About this task |
Go through the material underneath and show every line where the string "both" occurs.

- Opening Delimiter -

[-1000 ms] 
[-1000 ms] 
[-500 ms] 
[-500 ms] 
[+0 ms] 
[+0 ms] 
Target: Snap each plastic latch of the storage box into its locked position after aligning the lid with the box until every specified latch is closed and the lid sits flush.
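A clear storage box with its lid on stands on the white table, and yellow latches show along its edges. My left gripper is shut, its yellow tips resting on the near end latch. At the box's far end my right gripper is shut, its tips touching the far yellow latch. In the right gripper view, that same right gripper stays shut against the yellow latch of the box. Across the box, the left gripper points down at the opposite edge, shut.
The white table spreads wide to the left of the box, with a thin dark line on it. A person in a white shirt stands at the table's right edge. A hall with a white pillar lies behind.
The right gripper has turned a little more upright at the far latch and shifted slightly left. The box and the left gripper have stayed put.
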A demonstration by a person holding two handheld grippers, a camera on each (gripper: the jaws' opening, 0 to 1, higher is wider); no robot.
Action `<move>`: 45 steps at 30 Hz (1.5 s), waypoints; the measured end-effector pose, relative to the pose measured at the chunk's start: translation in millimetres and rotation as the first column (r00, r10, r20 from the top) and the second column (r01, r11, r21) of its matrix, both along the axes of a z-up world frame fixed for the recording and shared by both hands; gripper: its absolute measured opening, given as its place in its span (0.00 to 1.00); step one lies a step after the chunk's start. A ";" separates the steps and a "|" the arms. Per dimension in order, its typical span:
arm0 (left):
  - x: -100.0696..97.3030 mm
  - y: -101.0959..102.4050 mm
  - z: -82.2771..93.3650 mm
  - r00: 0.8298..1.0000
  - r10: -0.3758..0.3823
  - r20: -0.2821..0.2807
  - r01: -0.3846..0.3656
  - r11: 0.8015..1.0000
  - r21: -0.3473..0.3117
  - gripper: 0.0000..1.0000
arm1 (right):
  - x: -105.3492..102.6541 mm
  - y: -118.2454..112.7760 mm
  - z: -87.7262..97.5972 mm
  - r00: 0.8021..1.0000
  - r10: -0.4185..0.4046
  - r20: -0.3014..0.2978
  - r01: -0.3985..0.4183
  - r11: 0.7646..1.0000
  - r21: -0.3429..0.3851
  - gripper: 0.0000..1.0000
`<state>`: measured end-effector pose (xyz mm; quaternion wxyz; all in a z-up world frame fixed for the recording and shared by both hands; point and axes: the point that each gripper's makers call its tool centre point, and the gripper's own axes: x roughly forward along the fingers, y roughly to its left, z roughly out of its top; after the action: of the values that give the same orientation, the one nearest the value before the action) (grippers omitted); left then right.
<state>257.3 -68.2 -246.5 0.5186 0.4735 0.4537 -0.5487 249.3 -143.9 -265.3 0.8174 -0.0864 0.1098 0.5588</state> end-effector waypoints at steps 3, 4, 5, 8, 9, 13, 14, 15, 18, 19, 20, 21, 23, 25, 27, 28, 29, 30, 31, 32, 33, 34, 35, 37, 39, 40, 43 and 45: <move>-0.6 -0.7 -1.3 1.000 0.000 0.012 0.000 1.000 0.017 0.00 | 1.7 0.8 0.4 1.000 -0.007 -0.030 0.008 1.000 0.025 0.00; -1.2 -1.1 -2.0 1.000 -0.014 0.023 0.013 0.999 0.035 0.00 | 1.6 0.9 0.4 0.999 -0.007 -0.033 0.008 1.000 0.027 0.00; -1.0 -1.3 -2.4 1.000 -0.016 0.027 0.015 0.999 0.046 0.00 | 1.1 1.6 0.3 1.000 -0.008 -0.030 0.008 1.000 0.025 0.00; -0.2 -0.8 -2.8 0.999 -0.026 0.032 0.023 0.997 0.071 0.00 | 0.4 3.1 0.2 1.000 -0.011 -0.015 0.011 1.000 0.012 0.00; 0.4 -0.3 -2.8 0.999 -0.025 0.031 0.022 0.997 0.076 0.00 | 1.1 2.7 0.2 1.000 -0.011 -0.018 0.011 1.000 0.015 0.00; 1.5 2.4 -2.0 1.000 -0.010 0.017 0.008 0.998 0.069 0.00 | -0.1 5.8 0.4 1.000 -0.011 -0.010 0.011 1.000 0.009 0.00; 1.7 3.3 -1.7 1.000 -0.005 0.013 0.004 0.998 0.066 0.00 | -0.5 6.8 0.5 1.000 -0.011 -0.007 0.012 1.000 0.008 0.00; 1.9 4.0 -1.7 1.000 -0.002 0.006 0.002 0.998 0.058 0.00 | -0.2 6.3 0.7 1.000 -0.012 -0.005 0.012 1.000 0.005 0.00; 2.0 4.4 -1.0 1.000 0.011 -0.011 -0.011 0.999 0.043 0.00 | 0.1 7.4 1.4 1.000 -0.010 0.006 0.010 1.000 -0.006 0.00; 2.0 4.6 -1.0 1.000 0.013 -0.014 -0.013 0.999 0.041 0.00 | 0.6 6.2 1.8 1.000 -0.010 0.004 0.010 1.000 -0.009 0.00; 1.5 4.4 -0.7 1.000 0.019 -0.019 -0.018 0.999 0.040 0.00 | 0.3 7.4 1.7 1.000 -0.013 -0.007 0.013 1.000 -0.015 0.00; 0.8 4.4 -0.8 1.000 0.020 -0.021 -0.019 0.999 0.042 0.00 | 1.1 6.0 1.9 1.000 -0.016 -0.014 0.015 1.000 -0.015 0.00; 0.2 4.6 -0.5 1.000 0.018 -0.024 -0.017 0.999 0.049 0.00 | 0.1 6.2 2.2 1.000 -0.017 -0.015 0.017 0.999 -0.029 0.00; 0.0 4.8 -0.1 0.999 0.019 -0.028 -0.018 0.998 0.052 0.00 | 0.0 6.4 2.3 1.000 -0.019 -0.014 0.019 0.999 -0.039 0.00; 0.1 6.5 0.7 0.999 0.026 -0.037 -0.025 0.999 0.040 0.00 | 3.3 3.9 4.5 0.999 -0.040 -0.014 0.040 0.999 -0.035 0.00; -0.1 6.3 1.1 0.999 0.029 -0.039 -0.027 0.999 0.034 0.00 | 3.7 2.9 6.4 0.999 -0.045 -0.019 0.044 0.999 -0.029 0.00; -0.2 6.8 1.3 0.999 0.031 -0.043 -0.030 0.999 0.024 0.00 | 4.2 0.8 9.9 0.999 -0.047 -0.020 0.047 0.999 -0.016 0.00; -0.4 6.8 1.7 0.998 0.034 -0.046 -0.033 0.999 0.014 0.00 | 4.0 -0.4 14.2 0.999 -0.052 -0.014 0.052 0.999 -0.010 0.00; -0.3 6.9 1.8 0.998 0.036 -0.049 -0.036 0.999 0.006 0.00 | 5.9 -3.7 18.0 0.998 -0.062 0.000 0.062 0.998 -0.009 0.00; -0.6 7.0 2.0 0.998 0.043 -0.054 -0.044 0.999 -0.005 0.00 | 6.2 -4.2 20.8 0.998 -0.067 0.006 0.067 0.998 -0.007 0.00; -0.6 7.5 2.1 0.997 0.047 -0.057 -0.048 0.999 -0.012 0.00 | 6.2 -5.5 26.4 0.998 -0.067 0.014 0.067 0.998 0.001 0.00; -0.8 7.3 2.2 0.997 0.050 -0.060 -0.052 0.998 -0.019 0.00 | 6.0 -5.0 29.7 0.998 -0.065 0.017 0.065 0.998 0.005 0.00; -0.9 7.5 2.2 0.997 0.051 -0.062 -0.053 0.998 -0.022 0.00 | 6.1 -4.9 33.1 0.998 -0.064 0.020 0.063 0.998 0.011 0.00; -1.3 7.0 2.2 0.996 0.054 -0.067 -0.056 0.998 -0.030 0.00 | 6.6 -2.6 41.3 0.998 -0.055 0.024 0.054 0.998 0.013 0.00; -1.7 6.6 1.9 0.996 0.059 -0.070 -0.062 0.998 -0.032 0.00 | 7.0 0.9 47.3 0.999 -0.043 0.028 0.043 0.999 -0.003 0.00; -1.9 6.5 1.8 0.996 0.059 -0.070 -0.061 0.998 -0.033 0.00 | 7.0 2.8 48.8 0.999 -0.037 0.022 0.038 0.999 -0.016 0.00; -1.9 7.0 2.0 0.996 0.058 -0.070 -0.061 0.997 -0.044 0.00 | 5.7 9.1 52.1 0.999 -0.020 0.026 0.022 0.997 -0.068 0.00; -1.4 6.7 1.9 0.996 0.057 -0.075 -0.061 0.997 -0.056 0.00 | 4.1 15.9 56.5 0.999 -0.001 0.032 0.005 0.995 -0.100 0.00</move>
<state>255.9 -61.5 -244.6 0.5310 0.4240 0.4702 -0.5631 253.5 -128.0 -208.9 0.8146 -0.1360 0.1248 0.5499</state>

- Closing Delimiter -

The completed task |
Action `<move>`: 45 steps at 30 Hz (1.5 s), waypoints; the measured end-effector pose, relative to the pose measured at the chunk's start: translation in millimetres and rotation as the first column (r00, r10, r20 from the top) and the second column (r01, r11, r21) of its matrix, both along the axes of a z-up world frame fixed for the recording and shared by both hands; gripper: its absolute measured opening, given as its place in its span (0.00 to 1.00); step one lies a step after the chunk's start. A ";" separates the steps and a "|" the arms. Per dimension in order, its typical span:
`<state>`: measured end-effector pose (xyz mm; quaternion wxyz; all in a z-up world frame fixed for the recording and shared by both hands; point and axes: the point that each gripper's makers call its tool centre point, and the gripper's own axes: x roughly forward along the fingers, y roughly to its left, z roughly out of its top; after the action: of the values that give the same orientation, the one nearest the value before the action) (grippers omitted); left then right.

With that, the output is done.